- _Work instructions_
Each of the lines below must be restated exactly.
##### Records for this exercise
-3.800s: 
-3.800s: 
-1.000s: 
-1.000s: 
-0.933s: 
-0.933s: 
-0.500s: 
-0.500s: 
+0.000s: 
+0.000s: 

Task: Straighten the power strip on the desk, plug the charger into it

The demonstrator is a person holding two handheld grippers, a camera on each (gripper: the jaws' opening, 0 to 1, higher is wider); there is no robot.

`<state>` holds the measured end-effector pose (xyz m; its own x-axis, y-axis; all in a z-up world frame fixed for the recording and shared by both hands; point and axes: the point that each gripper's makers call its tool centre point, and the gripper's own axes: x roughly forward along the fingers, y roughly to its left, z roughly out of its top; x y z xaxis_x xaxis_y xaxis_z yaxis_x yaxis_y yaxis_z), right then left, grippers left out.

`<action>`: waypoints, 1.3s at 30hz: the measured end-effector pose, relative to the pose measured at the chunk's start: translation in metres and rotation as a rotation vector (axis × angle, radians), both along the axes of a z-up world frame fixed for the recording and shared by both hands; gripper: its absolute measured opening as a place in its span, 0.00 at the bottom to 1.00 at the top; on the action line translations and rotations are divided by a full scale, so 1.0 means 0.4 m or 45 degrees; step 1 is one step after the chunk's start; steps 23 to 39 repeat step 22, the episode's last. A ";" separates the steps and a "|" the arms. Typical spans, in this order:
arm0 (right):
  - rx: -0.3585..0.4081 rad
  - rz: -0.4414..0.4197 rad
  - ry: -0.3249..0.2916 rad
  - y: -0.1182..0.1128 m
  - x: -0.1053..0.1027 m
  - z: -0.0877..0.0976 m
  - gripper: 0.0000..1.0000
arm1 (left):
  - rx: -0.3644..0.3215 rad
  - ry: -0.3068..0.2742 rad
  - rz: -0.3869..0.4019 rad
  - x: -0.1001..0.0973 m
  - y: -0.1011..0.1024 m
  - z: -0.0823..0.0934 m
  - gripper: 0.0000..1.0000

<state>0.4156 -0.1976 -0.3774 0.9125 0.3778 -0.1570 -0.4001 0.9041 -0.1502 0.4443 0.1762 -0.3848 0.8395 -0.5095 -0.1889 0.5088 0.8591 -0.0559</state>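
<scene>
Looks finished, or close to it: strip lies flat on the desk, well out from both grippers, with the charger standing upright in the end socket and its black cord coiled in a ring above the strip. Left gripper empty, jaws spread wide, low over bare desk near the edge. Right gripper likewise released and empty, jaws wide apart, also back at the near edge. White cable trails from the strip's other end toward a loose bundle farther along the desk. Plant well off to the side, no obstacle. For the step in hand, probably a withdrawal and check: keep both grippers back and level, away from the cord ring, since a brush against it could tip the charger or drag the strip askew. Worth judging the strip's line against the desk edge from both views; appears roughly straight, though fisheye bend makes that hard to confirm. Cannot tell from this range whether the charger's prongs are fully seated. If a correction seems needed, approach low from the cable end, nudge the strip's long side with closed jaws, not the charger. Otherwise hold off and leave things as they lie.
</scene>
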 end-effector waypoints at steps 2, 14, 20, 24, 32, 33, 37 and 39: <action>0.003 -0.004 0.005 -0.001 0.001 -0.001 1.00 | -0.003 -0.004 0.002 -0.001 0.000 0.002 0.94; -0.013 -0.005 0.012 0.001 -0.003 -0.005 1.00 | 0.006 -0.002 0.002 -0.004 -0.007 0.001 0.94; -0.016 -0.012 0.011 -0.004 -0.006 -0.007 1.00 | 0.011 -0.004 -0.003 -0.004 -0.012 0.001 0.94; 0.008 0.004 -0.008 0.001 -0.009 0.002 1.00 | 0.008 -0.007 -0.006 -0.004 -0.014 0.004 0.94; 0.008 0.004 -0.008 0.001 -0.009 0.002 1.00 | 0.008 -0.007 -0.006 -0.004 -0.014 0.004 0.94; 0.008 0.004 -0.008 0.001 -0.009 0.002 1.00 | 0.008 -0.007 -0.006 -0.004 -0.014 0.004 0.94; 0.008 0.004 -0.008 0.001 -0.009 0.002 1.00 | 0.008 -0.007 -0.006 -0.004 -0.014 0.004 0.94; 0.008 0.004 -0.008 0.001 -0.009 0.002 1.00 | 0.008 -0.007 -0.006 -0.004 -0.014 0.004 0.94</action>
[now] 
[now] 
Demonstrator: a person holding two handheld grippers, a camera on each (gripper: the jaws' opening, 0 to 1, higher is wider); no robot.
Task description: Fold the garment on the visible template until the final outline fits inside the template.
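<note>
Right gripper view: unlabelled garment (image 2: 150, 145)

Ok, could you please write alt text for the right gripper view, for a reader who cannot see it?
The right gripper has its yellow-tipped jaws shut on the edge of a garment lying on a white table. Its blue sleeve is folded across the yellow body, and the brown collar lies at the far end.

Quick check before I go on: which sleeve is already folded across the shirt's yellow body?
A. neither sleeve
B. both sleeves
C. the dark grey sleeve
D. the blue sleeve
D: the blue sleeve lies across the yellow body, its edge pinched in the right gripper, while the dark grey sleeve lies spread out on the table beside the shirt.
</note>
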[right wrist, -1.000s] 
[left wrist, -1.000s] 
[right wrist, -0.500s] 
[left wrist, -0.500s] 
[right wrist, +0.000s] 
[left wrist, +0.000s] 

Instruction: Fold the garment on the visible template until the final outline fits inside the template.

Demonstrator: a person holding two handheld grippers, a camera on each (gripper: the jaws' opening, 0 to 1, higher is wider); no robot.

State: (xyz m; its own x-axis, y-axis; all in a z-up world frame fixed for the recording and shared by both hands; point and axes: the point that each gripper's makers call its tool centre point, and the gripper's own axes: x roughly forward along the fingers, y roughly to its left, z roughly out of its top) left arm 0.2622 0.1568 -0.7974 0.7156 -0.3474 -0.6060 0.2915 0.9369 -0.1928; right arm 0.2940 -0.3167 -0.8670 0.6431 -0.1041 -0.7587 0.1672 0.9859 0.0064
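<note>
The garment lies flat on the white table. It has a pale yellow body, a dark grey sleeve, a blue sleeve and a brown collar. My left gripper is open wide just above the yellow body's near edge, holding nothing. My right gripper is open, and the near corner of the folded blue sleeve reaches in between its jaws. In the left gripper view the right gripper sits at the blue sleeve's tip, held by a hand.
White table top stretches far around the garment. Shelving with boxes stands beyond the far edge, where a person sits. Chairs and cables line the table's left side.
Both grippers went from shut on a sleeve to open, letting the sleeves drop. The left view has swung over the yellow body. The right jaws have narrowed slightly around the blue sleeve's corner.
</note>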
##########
- _Task solution_
-3.800s: 
-3.800s: 
-1.000s: 
-1.000s: 
-0.933s: 
-0.933s: 
-0.500s: 
-0.500s: 
+0.000s: 
+0.000s: 

Task: Straighten the power strip on the desk, plug the charger into it

The demonstrator is a person holding two handheld grippers, a camera on each (gripper: the jaws' opening, 0 to 1, higher is wider); there is no robot.

`<state>` holds the measured end-effector pose (xyz m; its own x-axis, y-axis; all in a z-up world frame fixed for the recording and shared by both hands; point and axes: the point that each gripper's makers call its tool centre point, and the gripper's own axes: x roughly forward along the fingers, y roughly to its left, z roughly out of its top; x y z xaxis_x xaxis_y xaxis_z yaxis_x yaxis_y yaxis_z), right then left, grippers left out.

`<action>`: waypoints, 1.3s at 30hz: the measured end-effector pose, relative to the pose measured at the chunk's start: translation in metres and rotation as a rotation vector (axis × angle, radians), both along the axes of a z-up world frame fixed for the recording and shared by both hands; gripper: its absolute measured opening as a place in its span, 0.00 at the bottom to 1.00 at the top; on the action line translations and rotations are divided by a full scale, so 1.0 means 0.4 m or 45 degrees; step 1 is one step after the chunk's start; steps 23 to 39 repeat step 22, the episode's last. A ";" separates the steps and a "|" the arms. Typical spans, in this order:
arm0 (right):
  - rx: -0.3585..0.4081 rad
  - rz: -0.4414..0.4197 rad
  - ry: -0.3249..0.2916 rad
  - y: -0.1182..0.1128 m
  - x: -0.1053..0.1027 m
  - z: -0.0877..0.0976 m
  - gripper: 0.0000..1.0000
arm1 (left):
  - rx: -0.3644..0.3215 rad
  - ry: -0.3068..0.2742 rad
  - rz: -0.3869..0.4019 rad
  - x: -0.1001..0.0973 m
  - y: -0.1011..0.1024 m
  - z: -0.0823..0.0934 m
  - gripper: 0.0000..1.0000

<state>0.4156 -0.1976 -0.3774 0.9125 0.3778 -0.1570 -0.4001 0.9041 -0.1502 0.4443 0.1762 -0.3848 0.8395 -0.5095 -0.1889 0.5088 0.8591 -0.0559</state>
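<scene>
Looks finished, or close to it: strip lies flat on the desk, well out from both grippers, with the charger standing upright in the end socket and its black cord coiled in a ring above the strip. Left gripper empty, jaws spread wide, low over bare desk near the edge. Right gripper likewise released and empty, jaws wide apart, also back at the near edge. White cable trails from the strip's other end toward a loose bundle farther along the desk. Plant well off to the side, no obstacle. For the step in hand, probably a withdrawal and check: keep both grippers back and level, away from the cord ring, since a brush against it could tip the charger or drag the strip askew. Worth judging the strip's line against the desk edge from both views; appears roughly straight, though fisheye bend makes that hard to confirm. Cannot tell from this range whether the charger's prongs are fully seated. If a correction seems needed, approach low from the cable end, nudge the strip's long side with closed jaws, not the charger. Otherwise hold off and leave things as they lie.
</scene>
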 end-effector waypoints at steps 2, 14, 20, 24, 32, 33, 37 and 39: <action>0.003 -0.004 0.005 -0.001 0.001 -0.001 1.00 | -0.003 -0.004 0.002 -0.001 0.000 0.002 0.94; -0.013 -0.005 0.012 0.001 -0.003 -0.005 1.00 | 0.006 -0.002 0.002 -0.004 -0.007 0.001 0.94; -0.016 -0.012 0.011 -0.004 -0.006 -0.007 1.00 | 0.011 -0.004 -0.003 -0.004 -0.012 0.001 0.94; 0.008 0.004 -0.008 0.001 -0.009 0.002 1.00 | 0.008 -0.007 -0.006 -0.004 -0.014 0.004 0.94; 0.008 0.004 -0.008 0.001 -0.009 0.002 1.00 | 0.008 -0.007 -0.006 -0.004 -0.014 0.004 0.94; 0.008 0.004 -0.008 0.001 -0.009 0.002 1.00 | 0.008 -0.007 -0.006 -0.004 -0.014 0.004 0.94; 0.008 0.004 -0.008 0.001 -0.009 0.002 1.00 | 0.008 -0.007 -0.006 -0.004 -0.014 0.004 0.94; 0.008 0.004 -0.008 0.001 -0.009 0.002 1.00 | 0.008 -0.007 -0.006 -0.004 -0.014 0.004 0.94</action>
[now] 
[now] 
Demonstrator: a person holding two handheld grippers, a camera on each (gripper: the jaws' opening, 0 to 1, higher is wider); no robot.
Task description: Fold the garment on the visible template until the final outline fits inside the template.
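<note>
Right gripper view: unlabelled garment (image 2: 150, 145)

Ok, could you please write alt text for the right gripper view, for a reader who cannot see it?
The right gripper has its yellow-tipped jaws shut on the edge of a garment lying on a white table. Its blue sleeve is folded across the yellow body, and the brown collar lies at the far end.

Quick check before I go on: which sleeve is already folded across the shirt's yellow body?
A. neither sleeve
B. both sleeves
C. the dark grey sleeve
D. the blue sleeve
D: the blue sleeve lies across the yellow body, its edge pinched in the right gripper, while the dark grey sleeve lies spread out on the table beside the shirt.
</note>
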[right wrist, -1.000s] 
[left wrist, -1.000s] 
[right wrist, -0.500s] 
[left wrist, -0.500s] 
[right wrist, +0.000s] 
[left wrist, +0.000s] 

Instruction: Fold the garment on the visible template until the final outline fits inside the template.

Demonstrator: a person holding two handheld grippers, a camera on each (gripper: the jaws' opening, 0 to 1, higher is wider); no robot.

State: (xyz m; its own x-axis, y-axis; all in a z-up world frame fixed for the recording and shared by both hands; point and axes: the point that each gripper's makers call its tool centre point, and the gripper's own axes: x roughly forward along the fingers, y roughly to its left, z roughly out of its top) left arm 0.2622 0.1568 -0.7974 0.7156 -0.3474 -0.6060 0.2915 0.9369 -0.1928; right arm 0.2940 -0.3167 -0.8670 0.6431 -0.1041 -0.7587 0.1672 0.9859 0.0064
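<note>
The garment lies flat on the white table. It has a pale yellow body, a dark grey sleeve, a blue sleeve and a brown collar. My left gripper is open wide just above the yellow body's near edge, holding nothing. My right gripper is open, and the near corner of the folded blue sleeve reaches in between its jaws. In the left gripper view the right gripper sits at the blue sleeve's tip, held by a hand.
White table top stretches far around the garment. Shelving with boxes stands beyond the far edge, where a person sits. Chairs and cables line the table's left side.
Both grippers went from shut on a sleeve to open, letting the sleeves drop. The left view has swung over the yellow body. The right jaws have narrowed slightly around the blue sleeve's corner.
</note>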

This finishes the output for the exercise.